ON PLAYING CHRISTINE BASKETS

“Baskets” returned this week for its third season on FX (9 p.m. Tuesdays). That means Louie Anderson is back wearing a dress as Christine Baskets, mom to Zach Galifianakis’ character as a failed rodeo clown in the critically acclaimed comedy. The character is based lovingly on his mother and five sisters.

“I try to make myself disappear in that character and only let my mom and my sisters be the people you’re seeing. I don’t let Louie Anderson get involved in that. I love doing it. It’s like an homage to my mom. She gets her due,” Anderson said.
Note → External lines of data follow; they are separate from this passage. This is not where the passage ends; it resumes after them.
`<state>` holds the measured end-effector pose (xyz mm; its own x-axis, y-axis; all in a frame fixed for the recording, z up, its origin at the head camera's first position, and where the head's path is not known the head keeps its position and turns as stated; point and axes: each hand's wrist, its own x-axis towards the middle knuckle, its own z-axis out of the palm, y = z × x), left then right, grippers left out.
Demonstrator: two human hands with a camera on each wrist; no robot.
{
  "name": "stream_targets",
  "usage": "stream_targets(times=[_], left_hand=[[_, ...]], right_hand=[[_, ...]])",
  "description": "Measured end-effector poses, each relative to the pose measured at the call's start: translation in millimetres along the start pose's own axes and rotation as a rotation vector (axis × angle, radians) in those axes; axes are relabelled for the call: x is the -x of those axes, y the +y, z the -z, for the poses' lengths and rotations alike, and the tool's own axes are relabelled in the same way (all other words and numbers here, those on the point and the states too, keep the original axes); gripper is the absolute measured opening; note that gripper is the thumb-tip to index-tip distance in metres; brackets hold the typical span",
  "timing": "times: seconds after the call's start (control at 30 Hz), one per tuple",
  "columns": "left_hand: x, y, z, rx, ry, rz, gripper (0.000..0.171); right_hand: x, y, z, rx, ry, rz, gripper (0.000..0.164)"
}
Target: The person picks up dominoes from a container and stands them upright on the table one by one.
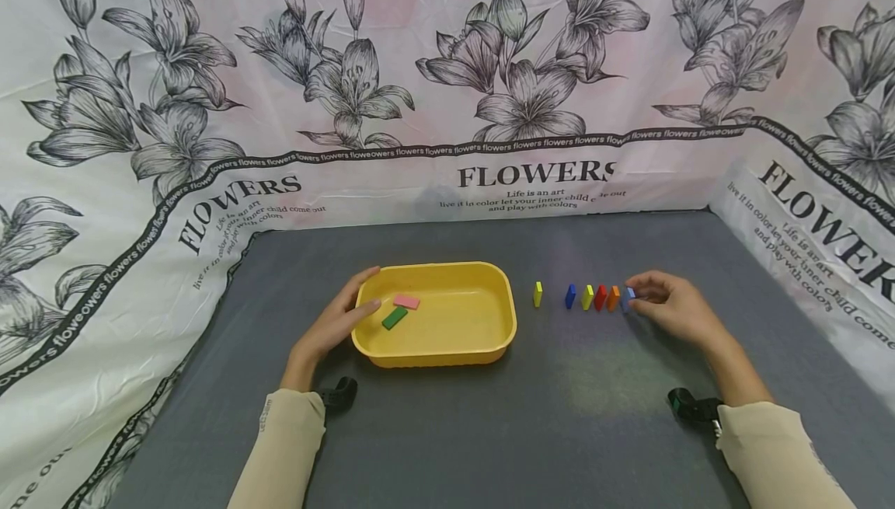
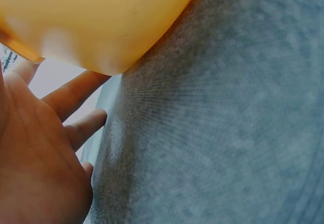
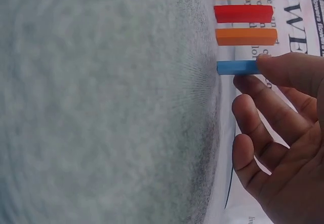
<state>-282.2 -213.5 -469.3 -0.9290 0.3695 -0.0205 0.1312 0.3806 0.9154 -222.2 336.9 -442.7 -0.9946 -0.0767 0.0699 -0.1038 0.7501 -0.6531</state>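
My left hand (image 1: 337, 316) holds the left end of a yellow tray (image 1: 447, 358), its thumb over the rim; in the left wrist view other fingers (image 2: 76, 95) reach along the outside. Inside the tray lie a pink block (image 1: 406, 302) and a green block (image 1: 395, 318). At the right end of a row, my right hand (image 1: 673, 308) pinches a light blue block (image 3: 237, 68) between thumb and finger; the block stands upright. Just left of it stand an orange block (image 1: 613, 298), a red block (image 1: 600, 298), a yellow block (image 1: 588, 297) and a dark blue block (image 1: 570, 296).
Another yellow block (image 1: 538, 294) stands apart, between the tray and the row. The dark grey table (image 1: 517, 431) is bordered at the back and sides by a flower-printed cloth (image 1: 391, 190). Black wrist cameras (image 1: 692, 406) sit on both forearms.
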Motion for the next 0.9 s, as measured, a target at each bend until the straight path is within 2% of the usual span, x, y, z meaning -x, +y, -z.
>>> stream_targets(times=[0.9], left_hand=[[-0.3,0.6,0.3,0.012,-0.010,-0.018,0.065]], right_hand=[[-1.2,-0.6,0.5,-0.009,0.002,0.009,0.033]])
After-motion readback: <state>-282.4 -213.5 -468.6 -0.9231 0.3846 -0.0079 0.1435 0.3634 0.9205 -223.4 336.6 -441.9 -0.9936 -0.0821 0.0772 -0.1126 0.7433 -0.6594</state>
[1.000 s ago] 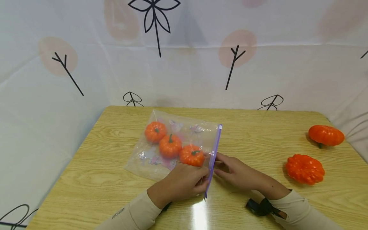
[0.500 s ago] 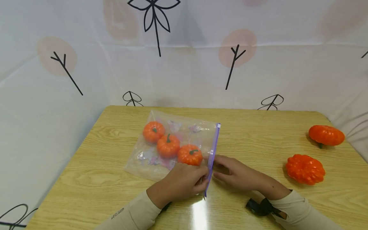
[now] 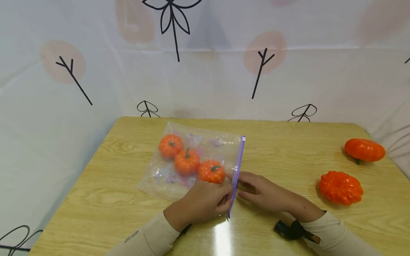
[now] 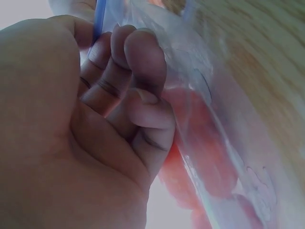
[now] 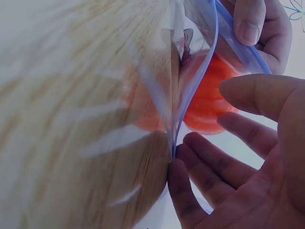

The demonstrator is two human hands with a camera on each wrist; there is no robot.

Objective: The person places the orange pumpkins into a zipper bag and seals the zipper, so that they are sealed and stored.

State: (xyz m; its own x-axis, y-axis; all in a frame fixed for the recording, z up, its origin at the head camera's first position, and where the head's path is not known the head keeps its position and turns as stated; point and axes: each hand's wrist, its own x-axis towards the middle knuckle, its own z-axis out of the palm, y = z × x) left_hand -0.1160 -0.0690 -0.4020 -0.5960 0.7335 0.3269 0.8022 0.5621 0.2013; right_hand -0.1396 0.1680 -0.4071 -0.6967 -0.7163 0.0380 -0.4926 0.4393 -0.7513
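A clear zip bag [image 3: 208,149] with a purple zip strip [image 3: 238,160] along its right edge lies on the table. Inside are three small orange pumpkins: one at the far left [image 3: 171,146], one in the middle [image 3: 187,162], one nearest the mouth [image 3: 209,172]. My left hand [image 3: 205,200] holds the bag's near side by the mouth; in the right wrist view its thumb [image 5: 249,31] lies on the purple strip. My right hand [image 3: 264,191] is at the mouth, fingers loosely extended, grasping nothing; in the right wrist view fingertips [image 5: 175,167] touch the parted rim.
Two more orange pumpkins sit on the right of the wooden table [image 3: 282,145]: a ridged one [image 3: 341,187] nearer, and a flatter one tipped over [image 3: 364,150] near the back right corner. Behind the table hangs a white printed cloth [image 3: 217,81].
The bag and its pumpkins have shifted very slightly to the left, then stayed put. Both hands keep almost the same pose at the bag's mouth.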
“I’m saying that great woman who raised 11 children and put up with an alcoholic husband, it’s a tribute to her every time I do it, to do it with as much humanity, love, care and kindness that Ora Zella Anderson brought to us every single day, no matter how mean my dad was to her the night before. She smiled and made the eggs and poured the oatmeal and smiled and hugged us and dressed us and made sure we had what we needed. She did the very best that any mom could in that situation, and I never can forget that.”